Edited on Wed Jan-03-07 08:38 PM by Selatius
Take the market for textiles. In the USSR, there exists one firm, the state-run firm. Market socialism calls for this firm to be broken apart. Let's assume the firm is broken apart into 10 different firms. Instead of selling these firms to the highest bidder, who then becomes the owner and thus master of all the workers here at these firms, these firms will simply have their deeds turned over to the workers as a collective. You would basically have 10 worker co-ops in place. What you see is workplace democracy and worker self-management arise if workers are given control of these 10 firms. What you get is a free market that determines prices for goods and services as these 10 firms interact with each other in the market place.

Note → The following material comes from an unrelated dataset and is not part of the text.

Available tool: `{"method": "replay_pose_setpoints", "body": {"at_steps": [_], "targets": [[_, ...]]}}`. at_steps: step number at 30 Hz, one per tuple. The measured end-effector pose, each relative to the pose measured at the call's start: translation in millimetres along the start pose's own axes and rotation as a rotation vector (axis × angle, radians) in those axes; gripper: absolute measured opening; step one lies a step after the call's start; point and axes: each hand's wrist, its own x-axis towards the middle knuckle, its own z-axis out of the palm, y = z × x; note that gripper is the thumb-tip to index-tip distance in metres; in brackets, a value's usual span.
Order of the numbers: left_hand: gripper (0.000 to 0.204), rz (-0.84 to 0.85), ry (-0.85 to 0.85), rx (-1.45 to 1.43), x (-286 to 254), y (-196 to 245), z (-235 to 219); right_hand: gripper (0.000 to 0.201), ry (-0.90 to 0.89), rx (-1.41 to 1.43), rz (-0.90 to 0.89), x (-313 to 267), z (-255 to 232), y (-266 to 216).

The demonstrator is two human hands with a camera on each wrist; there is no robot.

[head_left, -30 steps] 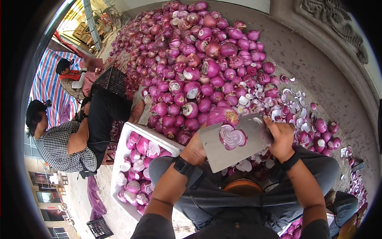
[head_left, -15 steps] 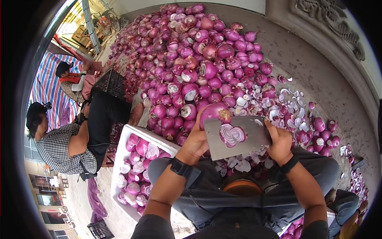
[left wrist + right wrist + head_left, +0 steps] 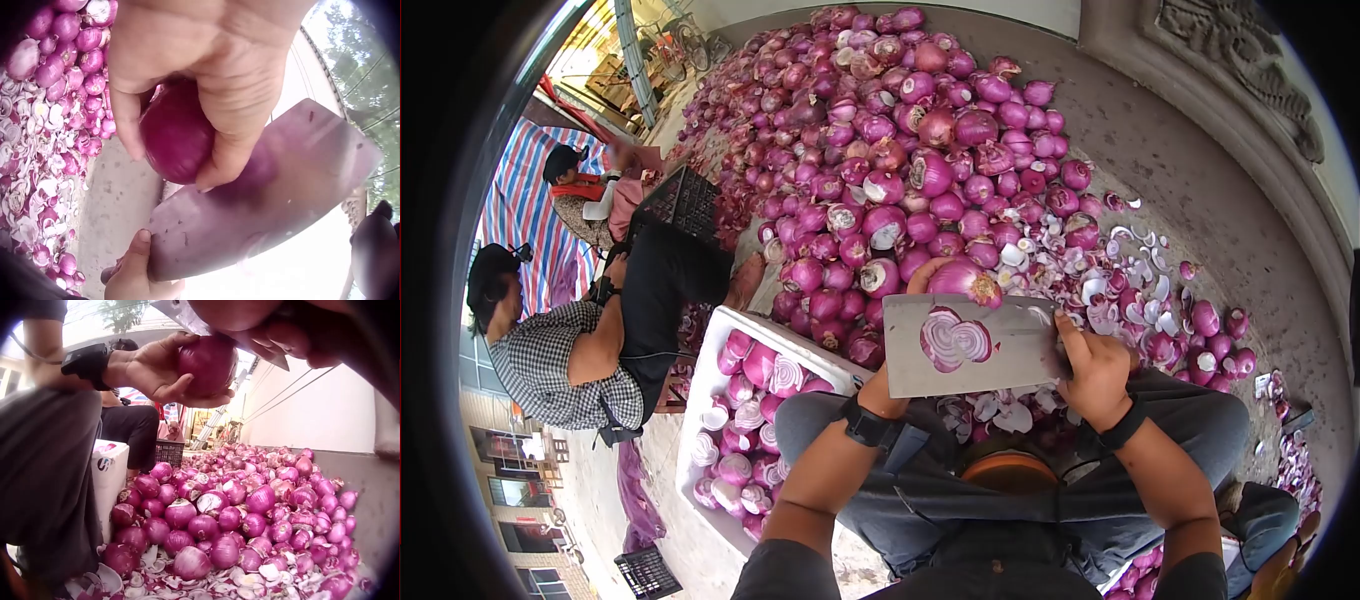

Workers, in effect, have no bosses or owners or masters but themselves. Of course, this isn't what happened in the USSR. What happened was the IMF unleashed a program of "shock therapy" where everything was sold off to the highest bidder. Millions were laid off, and many firms were simply cannibalized for profit, with the profit being pulled out of the country.

If you applied the model to the entire economy, sure, the state would likely still retain control over major or heavy industries such as oil refining and mining, but with secondary and tertiary levels of the economy, you would essentially see worker co-ops provided workers are educated as to alternatives to simply working for somebody other than themselves. Most Americans don't know what a worker co-op is. Nevermind even the notion of market socialism.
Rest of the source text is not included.